**The problem:** Your answer must be the full listing below, repeated exactly.

[Opening The data section]

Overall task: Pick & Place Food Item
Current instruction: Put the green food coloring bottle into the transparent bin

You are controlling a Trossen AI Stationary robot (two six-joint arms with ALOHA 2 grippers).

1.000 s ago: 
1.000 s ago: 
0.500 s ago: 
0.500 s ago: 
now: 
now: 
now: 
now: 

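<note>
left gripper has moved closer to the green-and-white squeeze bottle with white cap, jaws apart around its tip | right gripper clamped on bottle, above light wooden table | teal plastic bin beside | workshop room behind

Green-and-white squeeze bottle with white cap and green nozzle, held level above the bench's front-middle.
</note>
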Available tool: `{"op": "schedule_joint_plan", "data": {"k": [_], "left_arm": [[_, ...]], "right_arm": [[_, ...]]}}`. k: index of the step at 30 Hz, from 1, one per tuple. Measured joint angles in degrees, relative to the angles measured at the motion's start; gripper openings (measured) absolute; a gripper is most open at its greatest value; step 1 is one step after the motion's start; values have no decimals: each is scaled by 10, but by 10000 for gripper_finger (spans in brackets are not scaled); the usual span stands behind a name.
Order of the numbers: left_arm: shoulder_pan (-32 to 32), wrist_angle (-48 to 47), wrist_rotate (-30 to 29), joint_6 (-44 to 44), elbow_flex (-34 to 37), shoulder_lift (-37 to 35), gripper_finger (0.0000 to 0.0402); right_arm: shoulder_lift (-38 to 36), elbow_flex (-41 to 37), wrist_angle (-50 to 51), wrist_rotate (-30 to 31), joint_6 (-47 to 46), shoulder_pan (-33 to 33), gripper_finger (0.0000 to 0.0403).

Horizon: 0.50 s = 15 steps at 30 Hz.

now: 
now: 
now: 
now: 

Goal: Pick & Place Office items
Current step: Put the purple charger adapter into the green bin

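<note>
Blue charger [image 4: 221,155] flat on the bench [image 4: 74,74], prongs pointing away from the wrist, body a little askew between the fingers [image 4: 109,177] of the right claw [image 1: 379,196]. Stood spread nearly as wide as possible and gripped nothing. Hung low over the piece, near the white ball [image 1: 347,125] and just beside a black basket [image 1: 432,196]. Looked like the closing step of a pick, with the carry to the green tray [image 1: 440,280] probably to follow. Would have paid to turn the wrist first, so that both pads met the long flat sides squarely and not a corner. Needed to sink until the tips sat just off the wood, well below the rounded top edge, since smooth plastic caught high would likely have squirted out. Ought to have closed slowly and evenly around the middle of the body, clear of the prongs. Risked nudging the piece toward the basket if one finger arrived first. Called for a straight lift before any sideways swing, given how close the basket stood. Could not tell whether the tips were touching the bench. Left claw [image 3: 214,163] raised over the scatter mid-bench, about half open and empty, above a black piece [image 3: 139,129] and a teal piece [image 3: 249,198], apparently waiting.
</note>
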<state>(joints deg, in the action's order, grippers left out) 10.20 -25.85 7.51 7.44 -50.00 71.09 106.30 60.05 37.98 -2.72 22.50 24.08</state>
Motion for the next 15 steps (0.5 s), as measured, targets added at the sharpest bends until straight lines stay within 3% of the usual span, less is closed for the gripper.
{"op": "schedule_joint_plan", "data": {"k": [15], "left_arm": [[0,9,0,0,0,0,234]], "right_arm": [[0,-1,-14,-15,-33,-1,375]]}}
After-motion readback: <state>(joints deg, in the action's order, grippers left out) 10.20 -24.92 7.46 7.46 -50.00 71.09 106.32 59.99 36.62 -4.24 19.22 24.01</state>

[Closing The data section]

**Written response:**
Overall task: Pick & Place Food Item
Current instruction: Put the green food coloring bottle into the transparent bin

You are controlling a Trossen AI Stationary robot (two six-joint arms with ALOHA 2 grippers).

1.000 s ago: 
1.000 s ago: 
0.500 s ago: 
0.500 s ago: 
now: 
now: 
now: 
now: 

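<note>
left gripper has moved closer to the green-and-white squeeze bottle with white cap, jaws apart around its tip | right gripper clamped on bottle, above light wooden table | teal plastic bin beside | workshop room behind

Green-and-white squeeze bottle with white cap and green nozzle, held level above the bench's front-middle.
</note>
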Available tool: `{"op": "schedule_joint_plan", "data": {"k": [_], "left_arm": [[_, ...]], "right_arm": [[_, ...]]}}`. k: index of the step at 30 Hz, from 1, one per tuple. Measured joint angles in degrees, relative to the angles measured at the motion's start; gripper openings (measured) absolute; a gripper is most open at its greatest value; step 1 is one step after the motion's start; values have no decimals: each is scaled by 10, but by 10000 for gripper_finger (spans in brackets are not scaled); the usual span stands behind a name.
Order of the numbers: left_arm: shoulder_pan (-32 to 32), wrist_angle (-48 to 47), wrist_rotate (-30 to 29), joint_6 (-44 to 44), elbow_flex (-34 to 37), shoulder_lift (-37 to 35), gripper_finger (0.0000 to 0.0402); right_arm: shoulder_lift (-38 to 36), elbow_flex (-41 to 37), wrist_angle (-50 to 51), wrist_rotate (-30 to 31), joint_6 (-47 to 46), shoulder_pan (-33 to 33), gripper_finger (0.0000 to 0.0403).

Horizon: 0.50 s = 15 steps at 30 Hz.

now: 
now: 
now: 
now: 

Goal: Pick & Place Office items
Current step: Put the purple charger adapter into the green bin

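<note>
Blue charger [image 4: 221,155] flat on the bench [image 4: 74,74], prongs pointing away from the wrist, body a little askew between the fingers [image 4: 109,177] of the right claw [image 1: 379,196]. Stood spread nearly as wide as possible and gripped nothing. Hung low over the piece, near the white ball [image 1: 347,125] and just beside a black basket [image 1: 432,196]. Looked like the closing step of a pick, with the carry to the green tray [image 1: 440,280] probably to follow. Would have paid to turn the wrist first, so that both pads met the long flat sides squarely and not a corner. Needed to sink until the tips sat just off the wood, well below the rounded top edge, since smooth plastic caught high would likely have squirted out. Ought to have closed slowly and evenly around the middle of the body, clear of the prongs. Risked nudging the piece toward the basket if one finger arrived first. Called for a straight lift before any sideways swing, given how close the basket stood. Could not tell whether the tips were touching the bench. Left claw [image 3: 214,163] raised over the scatter mid-bench, about half open and empty, above a black piece [image 3: 139,129] and a teal piece [image 3: 249,198], apparently waiting.
</note>
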<state>(joints deg, in the action's order, grippers left out) 10.20 -25.85 7.51 7.44 -50.00 71.09 106.30 60.05 37.98 -2.72 22.50 24.08</state>
Motion for the next 15 steps (0.5 s), as measured, targets added at the sharpest bends until straight lines stay within 3% of the usual span, less is closed for the gripper.
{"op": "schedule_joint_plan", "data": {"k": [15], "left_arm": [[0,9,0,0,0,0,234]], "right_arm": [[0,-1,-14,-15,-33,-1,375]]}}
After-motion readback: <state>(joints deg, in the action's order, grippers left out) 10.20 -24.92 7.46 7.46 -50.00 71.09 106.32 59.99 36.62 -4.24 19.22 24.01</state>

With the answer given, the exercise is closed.